Until, of course, those developing those "modern" web thingeys with ever-more-"modern" tooling realize they still need an actual operating system running on actual hardware, at which point their heads explode when they encounter that _very_ different mentality and culture.

Systems administration used to be the ultimate example of "box of tools, make it do what you want" and a necessary rite of passage (or minimum threshold of competence to enter) but now, like so much else, it's just another platform API to interact with, handed down from up high on immutable [1] slabs of javascript.

[1] Immutable for the end user; the service provider can and will change it whenever they feel like it.

Debian discusses Discourse

Posted Apr 18, 2020 16:04 UTC (Sat) by NYKevin (subscriber, #129325) [Link] (1 responses)

> It's worth noting that what makes this hard is that you were a _non-participant_, not because it took place via email versus Discourse or some other forum.

I already rattled off a huge list of reasons why I disagree with this assertion. I will not repeat myself.

> How do you ensure you don't miss something important, without reading the whole thing?

Is this a trick question? I would read the whole thing. But that's a lot easier when it's in a forum than when it's in an email thread, as I explained.

> Until, of course, those developing those "modern" web thingeys with ever-more-"modern" tooling realize they still need an actual operating system running on actual hardware, at which point their heads explode when they encounter that _very_ different mentality and culture.

Pffft, they don't need to care about that. Just look at Chrome OS. Sure, someone has to develop Zircon etc., but the average web developer does not care.

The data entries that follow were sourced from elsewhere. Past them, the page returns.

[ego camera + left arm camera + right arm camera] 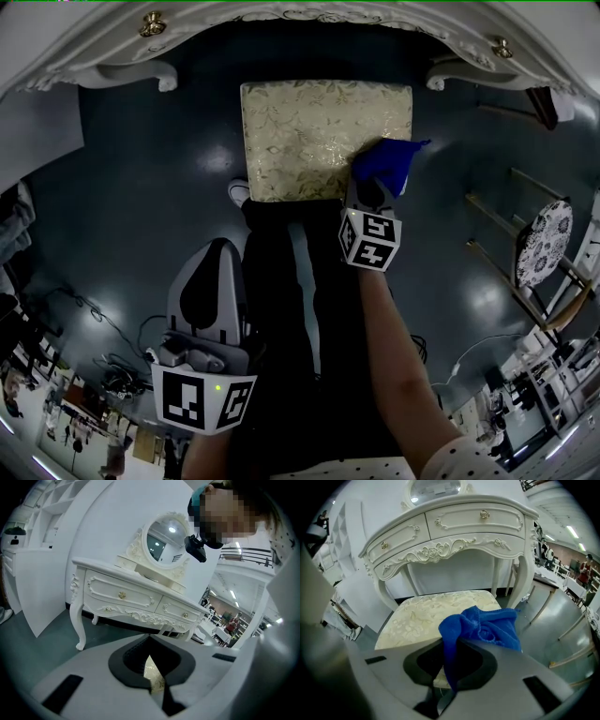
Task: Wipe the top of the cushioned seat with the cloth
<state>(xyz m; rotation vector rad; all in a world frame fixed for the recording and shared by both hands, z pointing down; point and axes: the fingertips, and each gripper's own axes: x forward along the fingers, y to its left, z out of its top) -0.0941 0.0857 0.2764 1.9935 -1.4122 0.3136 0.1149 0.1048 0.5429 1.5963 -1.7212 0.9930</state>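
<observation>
Dark teal floor (141, 187) fills my head view, with a white dressing table (94, 56) arching across 12 o'clock and the cushioned seat (309, 131) just below it. The blue cloth (386, 164) sits bunched on the seat's 4 o'clock corner, where the right gripper (370, 192) meets it. The left gripper (217, 258) hangs low at 7 o'clock, well apart from the seat. I judge the wipe barely begun or mid-stroke: the cloth covers only that corner, the rest of the top lies bare, and I cannot tell which parts have been wiped. From the left gripper view, the left gripper (152, 667) has its jaws almost together and holds nothing; only a sliver of the seat's pattern (154, 674) shows through, with the table's drawers (136, 597) and an oval mirror (166, 541) at 12 o'clock. From the right gripper view, the right gripper (450, 677) is clamped on a fold of the cloth (487, 625), which spills toward 2 o'clock over the seat (436, 611).
</observation>
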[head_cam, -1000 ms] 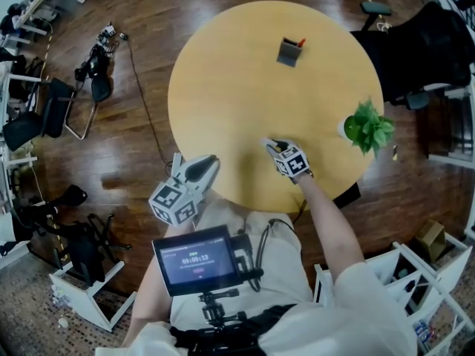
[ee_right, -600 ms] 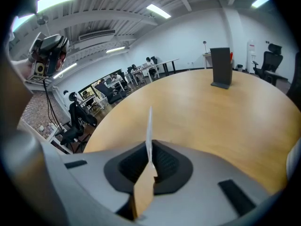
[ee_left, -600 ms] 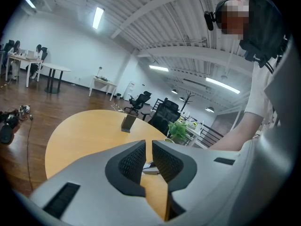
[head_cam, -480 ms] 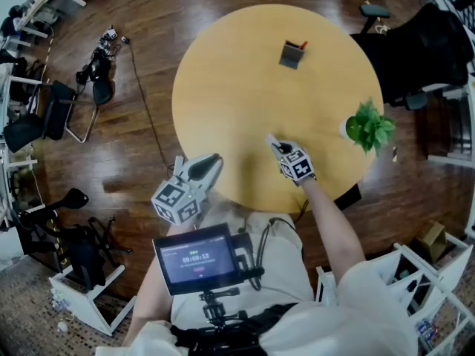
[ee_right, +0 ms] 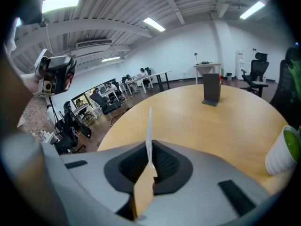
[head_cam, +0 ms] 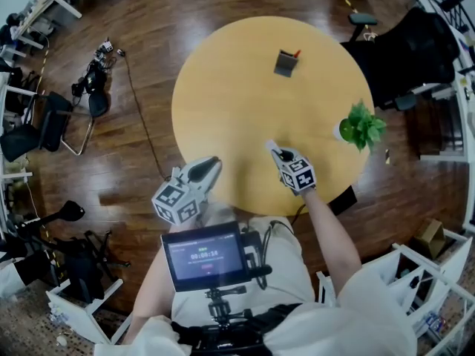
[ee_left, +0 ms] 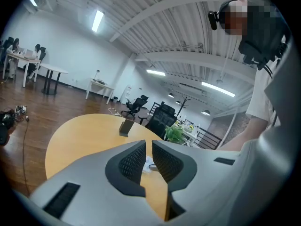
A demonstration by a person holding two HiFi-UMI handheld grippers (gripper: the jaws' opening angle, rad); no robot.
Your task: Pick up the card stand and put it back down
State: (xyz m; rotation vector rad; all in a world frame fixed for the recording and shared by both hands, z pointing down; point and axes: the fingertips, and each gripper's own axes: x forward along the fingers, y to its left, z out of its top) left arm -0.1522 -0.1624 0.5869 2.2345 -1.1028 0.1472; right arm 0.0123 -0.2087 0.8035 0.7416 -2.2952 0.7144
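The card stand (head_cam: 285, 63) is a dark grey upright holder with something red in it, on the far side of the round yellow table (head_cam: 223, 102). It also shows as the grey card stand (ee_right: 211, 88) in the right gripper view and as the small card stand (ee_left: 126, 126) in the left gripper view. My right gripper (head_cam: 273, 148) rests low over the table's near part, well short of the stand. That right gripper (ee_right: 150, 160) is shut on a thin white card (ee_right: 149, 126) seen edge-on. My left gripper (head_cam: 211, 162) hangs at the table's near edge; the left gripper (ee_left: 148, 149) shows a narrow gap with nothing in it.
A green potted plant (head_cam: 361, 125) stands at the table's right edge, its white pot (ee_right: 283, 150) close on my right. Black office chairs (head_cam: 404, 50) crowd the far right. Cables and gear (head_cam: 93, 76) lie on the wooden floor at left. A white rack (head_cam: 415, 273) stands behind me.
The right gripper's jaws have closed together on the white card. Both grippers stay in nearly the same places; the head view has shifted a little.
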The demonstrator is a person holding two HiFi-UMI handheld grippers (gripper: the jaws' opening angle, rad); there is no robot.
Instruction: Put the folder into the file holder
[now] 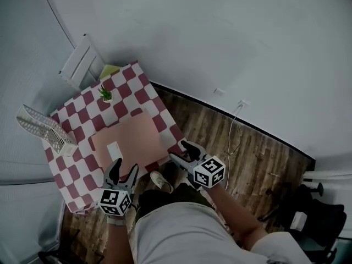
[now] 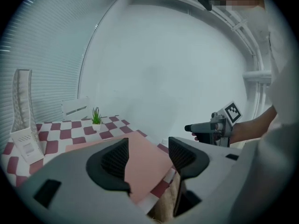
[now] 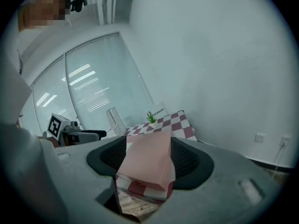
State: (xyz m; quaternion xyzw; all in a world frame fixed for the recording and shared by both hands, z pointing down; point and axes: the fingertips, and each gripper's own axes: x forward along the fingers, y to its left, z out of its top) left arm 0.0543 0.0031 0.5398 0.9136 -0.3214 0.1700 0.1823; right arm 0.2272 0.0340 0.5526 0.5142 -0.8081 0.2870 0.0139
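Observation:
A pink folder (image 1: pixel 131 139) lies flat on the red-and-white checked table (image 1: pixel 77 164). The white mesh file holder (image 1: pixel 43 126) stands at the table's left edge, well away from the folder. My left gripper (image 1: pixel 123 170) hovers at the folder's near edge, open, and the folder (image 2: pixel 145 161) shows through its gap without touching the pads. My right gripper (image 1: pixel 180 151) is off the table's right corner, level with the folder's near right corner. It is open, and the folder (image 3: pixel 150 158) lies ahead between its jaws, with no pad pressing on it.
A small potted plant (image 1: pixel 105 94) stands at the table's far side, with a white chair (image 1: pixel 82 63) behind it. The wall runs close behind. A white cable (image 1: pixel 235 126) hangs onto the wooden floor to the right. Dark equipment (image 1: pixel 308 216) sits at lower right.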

> Systems administration used to be the ultimate example of "box of tools, make it do what you want" and a necessary rite of passage (or minimum threshold of competence to enter) but now, like so much else, it's just another platform API to interact with, handed down from up high on immutable [1] slabs of javascript.

This is a Good Thing, it means more people can contribute with less effort. Sure, they may be using a methodology, language, and layer of abstraction that is foreign to your experience, but they're still, y'know, developing software.

Debian discusses Discourse

Posted Apr 18, 2020 16:29 UTC (Sat) by pizza (subscriber, #46) [Link]

> Is this a trick question? I would read the whole thing. But that's a lot easier when it's in a forum than when it's in an email thread, as I explained.

Our experiences obviously differ, but the best interface I've personally used for staying on top of a large number of mailing lists is a nntp reader pointed at the gmane nntp gateway.

> Pffft, they don't need to care about that. Just look at Chrome OS. Sure, someone has to develop Zircon etc., but the average web developer does not care.

...Nor should they have to care.

However, it behoves those webdevs to be aware that they aren't the only fish in the pond, and their ability to generally not care is due to a great deal of effort on the part of many other folks who (usually) have pretty good reasons for doing things their own way.

> This is a Good Thing, it means more people can contribute with less effort. Sure, they may be using a methodology, language, and layer of abstraction that is foreign to your experience, but they're still, y'know, developing software.

"developing software" basically consists of bolting abstraction layers on top of abstraction layers, which is great until one of those buried middle layers inevitably leaks all over your shoes.